# Fitting an Extendastay



## kijana (May 1, 2005)

This post is really for Camperian, before he leaves on his Great Adventure, in response to his questions (below), but thought I'd post it as a separate topic in case anyone else is interested.



> I have ordered an Extendastay





> i hope the kit is easy to install


Here is a pic showing the extendastay plumbed in, and the gas bottle connector sitting on top of the propane bottle.










This pic shows a close up of the extendastay tee-piece fitted between the gas tank valve and the regulator. Note, you have to move the regulator to the right to make room for the tee piece.









Lastly, a pic showing the bottle fitting (bought in Spain from a camping shop or ferretaria [ironmongers]), with the Extendastay fitting cut off, and the tube pushed over the bottle fitting fir tree & clamped with a Jubilee clip.









A couple of points to note. When you get the Extendastay, one end fitting has to be cut off, as it won't mate with the bottle connector you're going to buy in Spain. Make sure you cut off the right end!!

The tube should be a good push fit over the gas bottle connector fitting. Clamp it with a Jubilee clip, and test it with soapy water for leaks.

I was able to buy a simple clipon connector for the gas bottle. These are readily available in Spain, to suit the propane or butane gas bottle you bought from a rastro/flea market. It does not incorporate a regulator, so it's important to plumb it in to the RV system before ('upstream' of) the regulator, otherwize you'll put full pressure into your system 8O

If you want a separate regulator on the gas bottle, it's probably best to plumb in the tee after the RV regulator.

Good luck

Bruce


----------



## Scotjimland (May 23, 2005)

Hi Bruce 

I'm not keen on cutting the extend a stay pipe, I would suggest it's better to buy a propane/butane adapter rather than cutting off the propane connector which you may want to use at a future date. 
At present we are using the extend-a-stay with 19kg bottles of propane.. 

Jim


----------



## kijana (May 1, 2005)

If you can find one, Jim, I'm sure that would work too.


----------



## olley (May 1, 2005)

Hi Bruce I would support the regulator, otherwise the brass fittings may snap near the valve, nasty if its turned on.

Olley


----------



## Scotjimland (May 23, 2005)

kijana said:


> If you can find one, Jim, I'm sure that would work too.

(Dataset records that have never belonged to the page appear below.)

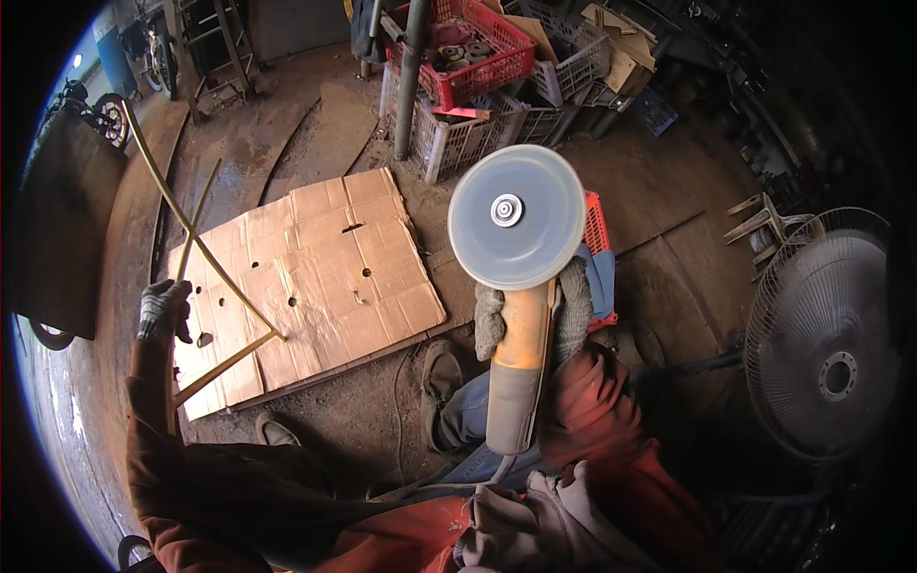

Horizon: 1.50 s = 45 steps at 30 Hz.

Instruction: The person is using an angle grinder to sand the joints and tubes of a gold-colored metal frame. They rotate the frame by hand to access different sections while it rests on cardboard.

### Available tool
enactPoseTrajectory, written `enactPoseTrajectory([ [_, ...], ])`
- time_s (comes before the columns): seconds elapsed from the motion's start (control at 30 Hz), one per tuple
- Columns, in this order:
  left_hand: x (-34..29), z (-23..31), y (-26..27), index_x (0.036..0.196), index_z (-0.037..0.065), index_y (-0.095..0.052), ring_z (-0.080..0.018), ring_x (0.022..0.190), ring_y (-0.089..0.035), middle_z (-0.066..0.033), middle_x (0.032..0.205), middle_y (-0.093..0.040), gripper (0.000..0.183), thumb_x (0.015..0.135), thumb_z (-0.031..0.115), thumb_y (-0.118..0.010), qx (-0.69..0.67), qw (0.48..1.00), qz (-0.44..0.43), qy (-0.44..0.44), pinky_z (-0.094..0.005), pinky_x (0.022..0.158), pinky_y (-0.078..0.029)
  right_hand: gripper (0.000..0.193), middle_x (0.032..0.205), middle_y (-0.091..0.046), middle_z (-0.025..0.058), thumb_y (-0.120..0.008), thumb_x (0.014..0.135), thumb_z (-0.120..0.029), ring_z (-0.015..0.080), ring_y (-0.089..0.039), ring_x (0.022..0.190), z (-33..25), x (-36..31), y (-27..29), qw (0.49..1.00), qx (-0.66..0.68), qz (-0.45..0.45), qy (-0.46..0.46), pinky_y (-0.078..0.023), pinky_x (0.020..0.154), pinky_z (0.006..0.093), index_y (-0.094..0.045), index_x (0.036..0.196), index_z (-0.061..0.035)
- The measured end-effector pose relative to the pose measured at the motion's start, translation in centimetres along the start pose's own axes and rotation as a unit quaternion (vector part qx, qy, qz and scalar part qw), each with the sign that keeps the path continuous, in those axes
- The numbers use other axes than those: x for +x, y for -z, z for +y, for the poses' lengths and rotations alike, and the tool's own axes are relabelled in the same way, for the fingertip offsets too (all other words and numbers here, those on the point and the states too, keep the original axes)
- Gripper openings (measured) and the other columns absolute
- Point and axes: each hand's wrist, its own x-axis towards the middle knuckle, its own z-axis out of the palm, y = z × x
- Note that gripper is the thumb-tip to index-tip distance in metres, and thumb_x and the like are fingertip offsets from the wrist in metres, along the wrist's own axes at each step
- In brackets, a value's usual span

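My right hand (573, 304), in a grey knitted glove, is wrapped round the orange and grey body of an angle grinder (522, 329). The grinder stands upright before me with its pale round disc (473, 244) at the top, facing me; whether the disc spins I cannot tell. A cord leaves its lower end. At the left, my gloved left hand (166, 307) is closed on a thin metal frame (212, 258) of joined bars, one of them long and curved. Part of the frame is over a flat cardboard sheet (325, 277), well apart from the disc.
A round fan (821, 344) with a wire guard stands close at my right. Behind are a metal post (409, 86), stacked grey crates (458, 143) and a red crate (487, 48) holding discs. Another red crate (596, 224) is behind the grinder. A dark panel (67, 229) stands far left.
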Motion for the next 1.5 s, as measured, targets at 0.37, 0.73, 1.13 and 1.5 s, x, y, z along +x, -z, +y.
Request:
enactPoseTrajectory([
  [0.37,-0.4,0.4,-0.2,0.071,0.003,-0.056,-0.0199,0.03,-0.046,-0.0053,0.053,-0.05,0.029,0.089,0.025,-0.066,-0.003,1.0,-0.005,-0.004,-0.0359,0.025,-0.042,0.078,0.086,-0.059,0.0187,-0.043,0.09,-0.069,0.0358,-0.062,0.06,0.6,0.0,-0.8,1.0,0.025,-0.01,0.003,-0.055,0.052,0.0493,-0.051,0.118,0.0033],
  [0.73,0.3,-0.3,-0.2,0.082,0.001,-0.06,-0.0186,0.03,-0.044,-0.0055,0.053,-0.05,0.022,0.089,0.021,-0.066,-0.016,1.0,0.004,-0.001,-0.0359,0.023,-0.039,0.081,0.085,-0.058,0.019,-0.043,0.09,-0.07,0.0353,-0.061,0.06,0.7,0.2,-0.9,0.999,0.028,-0.015,0.015,-0.055,0.052,0.0494,-0.05,0.12,0.0051],
  [1.13,-0.2,0.3,-0.3,0.073,0.002,-0.057,-0.02,0.03,-0.046,-0.0053,0.053,-0.049,0.029,0.089,0.025,-0.065,0.001,1.0,0.0,-0.005,-0.036,0.025,-0.042,0.086,0.085,-0.058,0.0186,-0.042,0.088,-0.072,0.0345,-0.061,0.061,0.2,-0.2,-2.8,0.997,0.08,0.01,-0.002,-0.054,0.053,0.0499,-0.049,0.125,0.0056],
  [1.5,0.3,-0.1,-0.8,0.082,0.0,-0.061,-0.0177,0.03,-0.044,-0.0049,0.053,-0.051,0.022,0.089,0.021,-0.066,-0.019,1.0,-0.012,-0.002,-0.0347,0.024,-0.04,0.084,0.089,-0.058,0.0186,-0.04,0.089,-0.071,0.036,-0.062,0.065,1.2,0.1,3.5,0.999,0.035,0.002,0.015,-0.054,0.056,0.0556,-0.049,0.126,0.0036],
])
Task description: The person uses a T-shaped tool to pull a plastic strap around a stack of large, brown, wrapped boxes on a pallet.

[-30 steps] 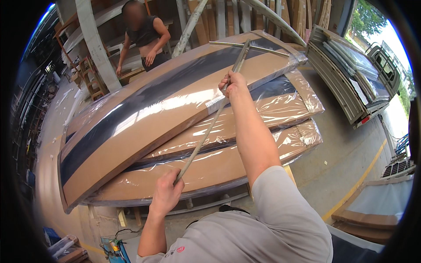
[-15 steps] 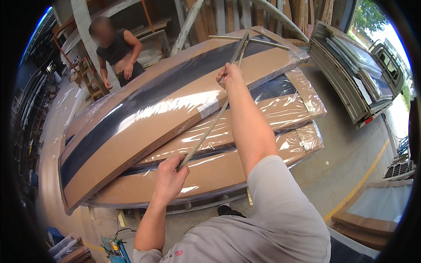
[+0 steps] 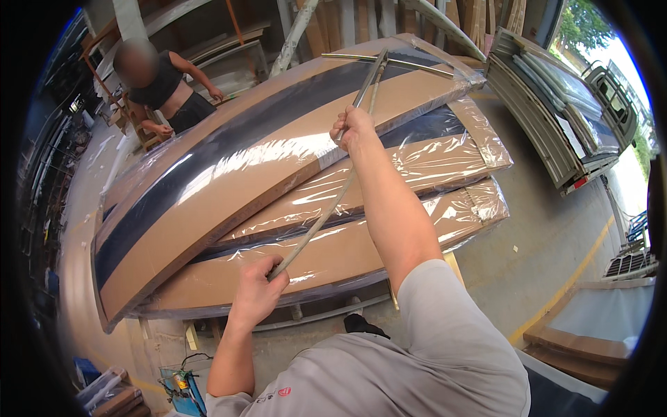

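Our right hand [image 3: 352, 128] is clenched round a T-shaped metal tool [image 3: 367, 83] above the top wrapped package [image 3: 240, 191].
Our left hand [image 3: 258, 290] pinches a thin, curving hose [image 3: 332, 210] nearer us; the tool's crossbar [image 3: 425, 69] is over the package's far right end, touching or not we cannot tell.

On the right, a strip of floor [image 3: 528, 208] gave a way through between the wrapped packages [image 3: 260, 163] and the truck [image 3: 538, 125]. Over the packages, a hand could pass on either side of the pale hose [image 3: 325, 217], which slanted from the left hand [image 3: 256, 292] to the right hand [image 3: 353, 128]. Beyond, the T-shaped metal bar [image 3: 369, 78] stood in the way; a co-worker [image 3: 160, 87] occupied the far-left edge. Clearance beneath the hose was hard to judge.
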Tool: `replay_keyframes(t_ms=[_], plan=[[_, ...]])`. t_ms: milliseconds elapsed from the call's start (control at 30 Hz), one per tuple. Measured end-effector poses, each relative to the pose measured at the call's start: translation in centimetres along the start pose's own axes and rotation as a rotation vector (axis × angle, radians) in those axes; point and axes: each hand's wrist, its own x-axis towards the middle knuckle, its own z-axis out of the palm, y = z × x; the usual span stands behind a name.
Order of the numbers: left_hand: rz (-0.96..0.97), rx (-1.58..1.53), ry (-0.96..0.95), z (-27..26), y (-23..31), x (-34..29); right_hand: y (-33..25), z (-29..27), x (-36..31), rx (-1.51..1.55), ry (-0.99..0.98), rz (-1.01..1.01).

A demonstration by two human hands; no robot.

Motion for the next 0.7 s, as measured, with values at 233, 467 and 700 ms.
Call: replay_keyframes(t_ms=[233,467,700], plan=[[-0.02,0.039,0.045,-5.9,-3.8,-8.2,10.7,1.2,-7.8,-0.034,-0.059,0.032],[-0.103,0.119,0.004,-11.6,-11.6,-18.7,25.0,2.5,-17.0,-0.018,-0.103,0.113],[-0.193,0.049,0.066,-17.1,-18.6,-29.1,37.6,0.6,-25.0,-0.142,-0.137,0.253]])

Gaslow do one but it's not cheap ..

part no 01-4330
£17.95


----------



## 97201 (Jan 7, 2006)

*extendastaycutting the tube*

Thanks Bruce

(Your first name is my last name)

Have fitted the unit (dead easy). I may follow your instructions about cutting the piping, or may follow Scotjimland's advice. But your pics were worthg a thousand words.

Ian


----------



## damondunc (Feb 14, 2006)

Scotjimland is quite right, per the book you should not cut an extenda stay hose, the end fittings are machine clamped for a very good reason the pressure in the pipe at minus 1 deg centigrade is 51psi and increases with temperature, at 38C it is 172 psi!go and buy the correct fitting from gaslow. Jubilee clips should only be used on low pressure lpg applications downstream of a gas regulator. The result of a pipe blowing off would be dangerous to say the least.
Dunc. (acops lpg qualified)


----------